Si la Jefa del Condado fuera fácil de conquistar, no sería nada divertido.

¡Cuanto más difícil es de conquistar una tía, más excitante resulta!

Cheng Yuan depositó con cuidado a Shen Manwen sobre la gran cama.

—Abre el armario de la izquierda y sácame un conjunto de ropa para estar por casa —le ordenó Shen Manwen sin reparos.

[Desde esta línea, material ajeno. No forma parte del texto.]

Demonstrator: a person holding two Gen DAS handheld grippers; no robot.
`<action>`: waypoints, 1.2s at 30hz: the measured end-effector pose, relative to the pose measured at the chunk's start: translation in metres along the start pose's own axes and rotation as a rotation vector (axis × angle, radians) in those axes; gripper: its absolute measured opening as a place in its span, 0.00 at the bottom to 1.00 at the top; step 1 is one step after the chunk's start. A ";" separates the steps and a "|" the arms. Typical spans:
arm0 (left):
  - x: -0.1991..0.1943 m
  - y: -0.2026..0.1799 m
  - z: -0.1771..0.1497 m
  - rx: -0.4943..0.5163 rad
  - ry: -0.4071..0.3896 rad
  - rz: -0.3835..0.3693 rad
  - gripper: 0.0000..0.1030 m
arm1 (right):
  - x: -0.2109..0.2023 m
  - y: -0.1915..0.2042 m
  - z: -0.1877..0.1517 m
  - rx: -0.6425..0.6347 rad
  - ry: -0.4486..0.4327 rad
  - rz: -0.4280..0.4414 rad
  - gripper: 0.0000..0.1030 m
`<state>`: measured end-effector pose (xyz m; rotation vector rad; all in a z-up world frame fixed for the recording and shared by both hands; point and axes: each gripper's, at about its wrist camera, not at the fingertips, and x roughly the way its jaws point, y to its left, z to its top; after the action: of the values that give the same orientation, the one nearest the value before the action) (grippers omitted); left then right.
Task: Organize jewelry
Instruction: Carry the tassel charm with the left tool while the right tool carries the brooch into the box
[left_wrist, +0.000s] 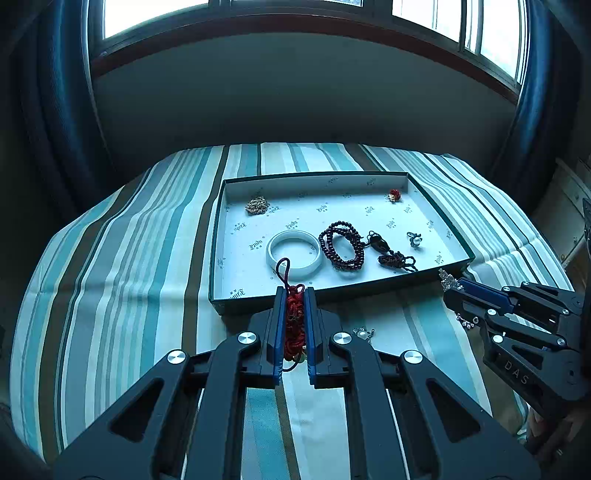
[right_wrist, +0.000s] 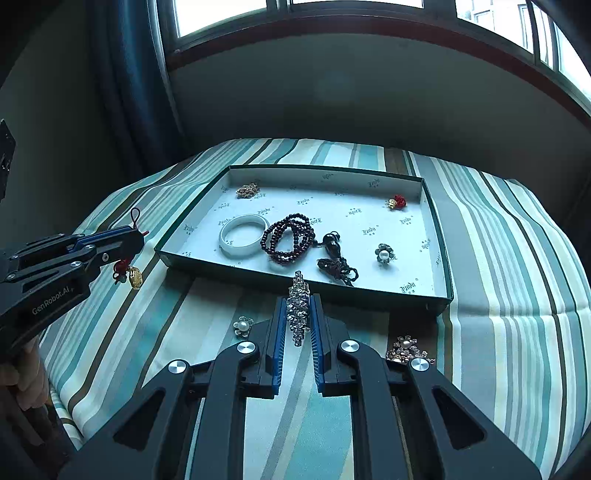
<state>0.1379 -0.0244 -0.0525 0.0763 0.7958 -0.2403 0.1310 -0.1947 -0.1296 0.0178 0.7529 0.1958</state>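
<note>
Clamped between the blue pads of the left gripper (left_wrist: 294, 295): a red knotted cord bracelet (left_wrist: 294, 317), jaws nearly closed on it, just short of the shallow green-walled cardboard tray (left_wrist: 216, 295). Pinched likewise in the right gripper (right_wrist: 299, 301): a clear crystal bracelet (right_wrist: 298, 308), jaws narrow around it, near the tray's front wall. Lying inside the tray: white bangle (left_wrist: 293, 252), dark beaded strand (left_wrist: 341, 245). Resting on the striped cloth (right_wrist: 498, 258) beside the tray: small pearl flower ring (right_wrist: 242, 326).

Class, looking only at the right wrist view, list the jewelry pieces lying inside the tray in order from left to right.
White bangle → gold chain → dark bead bracelet → dark knotted tassel → pearl flower ring → red and gold charm.
</note>
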 end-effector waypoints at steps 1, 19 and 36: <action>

—De acuerdo, Jefa del Condado.

Cheng Yuan fue rápido a buscar la ropa de casa y, deliberadamente, escogió un conjunto de seda un poco transparente.

Y Shen Manwen estaba demasiado avergonzada como para pedirle ropa interior.

—Date la vuelta y no espíes —dijo con frialdad.

—Vale.

Cheng Yuan se dio la vuelta y Shen Manwen se puso rápidamente la ropa de casa, sintiendo por fin una pizca de seguridad.

—Ya puedes darte la vuelta.

Cheng Yuan se dio la vuelta, se arrodilló frente a la cama y atrajo los pies de Shen Manwen hacia él.

Mientras le aplicaba el frío, le masajeaba suavemente los pies.

Shen Manwen no se resistió.

Porque el masaje de Cheng Yuan era, en efecto, muy agradable y, combinado con el frío, la hinchazón de su tobillo no tardó en bajar y dejó de dolerle.

Pero el radio de acción del masaje de Cheng Yuan se fue ampliando lentamente.

Esta vez, sin embargo, no fue hacia arriba, sino que siguió amasando y masajeando los exquisitamente delicados pies de Shen Manwen.

¡Shen Manwen era, sin duda, el tipo de mujer en la que cada centímetro de piel era hermoso!

¡Sus pies eran exquisitos, con cinco deditos regordetes y tiernos, como delicado jade!